[WHAT TO PRODUCE]
The data below holds the lines to copy: everything from the line containing "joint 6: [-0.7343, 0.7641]" to the line containing "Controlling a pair", both ends included, set down exactly.

*** Opening COLLECTED DATA ***

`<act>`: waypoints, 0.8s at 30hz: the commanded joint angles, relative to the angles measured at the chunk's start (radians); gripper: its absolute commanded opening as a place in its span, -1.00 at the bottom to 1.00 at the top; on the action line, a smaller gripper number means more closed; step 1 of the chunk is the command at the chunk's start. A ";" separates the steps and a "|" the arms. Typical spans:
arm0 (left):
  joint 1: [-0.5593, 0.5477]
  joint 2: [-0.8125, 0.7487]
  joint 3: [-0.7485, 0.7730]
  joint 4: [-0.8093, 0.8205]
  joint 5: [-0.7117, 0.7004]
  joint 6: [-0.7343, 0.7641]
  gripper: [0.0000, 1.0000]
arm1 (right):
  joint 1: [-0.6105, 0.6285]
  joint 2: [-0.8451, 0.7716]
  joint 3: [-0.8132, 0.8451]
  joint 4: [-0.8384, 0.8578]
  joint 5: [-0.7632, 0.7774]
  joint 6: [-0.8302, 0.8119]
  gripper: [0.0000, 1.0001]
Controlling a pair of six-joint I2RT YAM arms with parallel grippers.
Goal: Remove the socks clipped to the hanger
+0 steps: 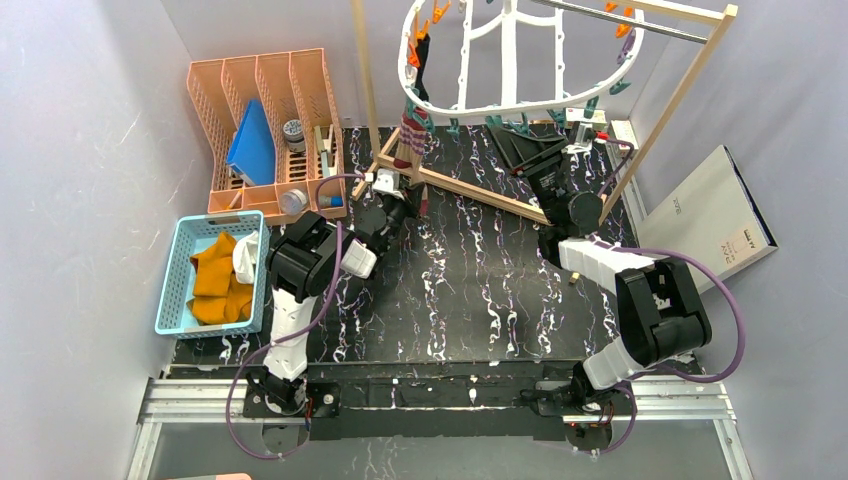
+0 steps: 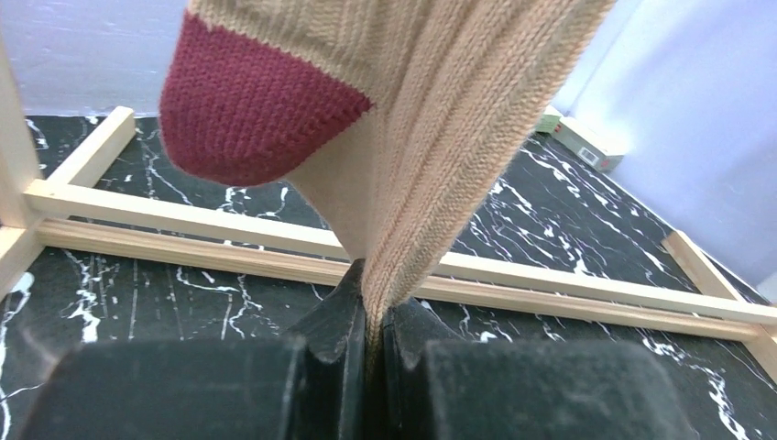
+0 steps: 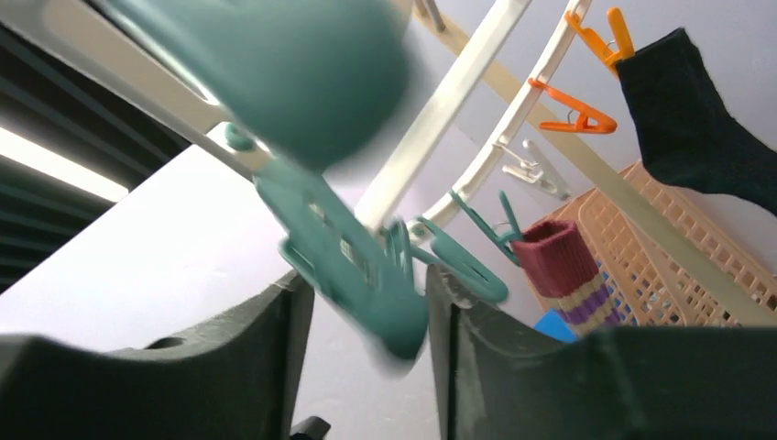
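Got a tan ribbed sock (image 2: 440, 137) with a maroon toe clamped hard between the fingers of the left gripper (image 2: 371, 321), fabric pulled straight up out of the pinch toward 12 o'clock. Top of it out of frame in the wrist view. From overhead, a maroon striped sock (image 1: 411, 135) hanging off the hanger (image 1: 511, 50) at about 8 o'clock on the white ring, left gripper right below it. Can't say for sure it's the same sock. Black sock (image 3: 696, 119) clipped a bit higher on that same rim, near 10 o'clock, under an orange clip (image 3: 600, 32).

Right gripper (image 3: 371, 284) up at the ring's edge around 4 to 5 o'clock, fingers apart with a blurry teal clip (image 3: 344, 252) sitting in the gap. Can't tell whether actually squeezing it or just around it.

Wooden frame (image 2: 229, 220) bars lying across the black marbled table (image 1: 470, 290) just behind the held sock. Further out: teal basket (image 1: 172, 285) at the table's 9 o'clock with mustard socks (image 1: 212, 282) and a pale sock (image 1: 246, 258) inside, peach organizer rack (image 1: 225, 100) at 11 o'clock holding a blue folder-looking thing (image 1: 252, 145).
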 commanded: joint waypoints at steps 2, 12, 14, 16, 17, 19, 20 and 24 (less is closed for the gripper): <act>0.002 -0.084 -0.033 0.061 0.086 -0.002 -1.00 | -0.006 0.002 0.005 0.259 -0.032 0.002 0.48; -0.004 -0.270 -0.217 0.038 0.264 -0.042 -1.00 | -0.006 -0.034 -0.066 0.206 -0.019 -0.008 0.97; -0.013 -0.317 -0.264 0.027 0.269 -0.043 -1.00 | -0.003 -0.048 -0.097 0.182 -0.018 -0.021 0.97; -0.027 -0.365 -0.308 0.007 0.267 -0.040 -1.00 | 0.013 -0.074 -0.130 0.149 -0.015 -0.076 0.97; -0.037 -0.390 -0.329 -0.007 0.266 -0.037 -1.00 | 0.022 -0.089 -0.144 0.125 -0.007 -0.103 0.97; -0.055 -0.432 -0.365 -0.024 0.261 -0.037 -1.00 | 0.047 -0.111 -0.164 0.088 0.004 -0.163 0.97; -0.065 -0.452 -0.380 -0.033 0.259 -0.037 -1.00 | 0.063 -0.117 -0.172 0.077 0.015 -0.193 0.97; -0.113 -0.517 -0.435 -0.072 0.228 -0.036 -1.00 | 0.124 -0.101 -0.167 0.042 0.044 -0.292 0.97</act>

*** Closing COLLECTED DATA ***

[ANSWER SPACE]
  joint 6: [-0.7343, 0.7641]
  gripper: [0.0000, 1.0000]
arm1 (right):
  joint 1: [-0.6105, 0.6285]
  joint 2: [-0.8451, 0.7716]
  joint 3: [-0.8132, 0.8451]
  joint 4: [-0.8384, 0.8578]
  joint 5: [-0.7632, 0.7774]
  joint 6: [-0.8302, 0.8119]
  gripper: [0.0000, 1.0001]
Controlling a pair of six-joint I2RT YAM arms with parallel grippers.

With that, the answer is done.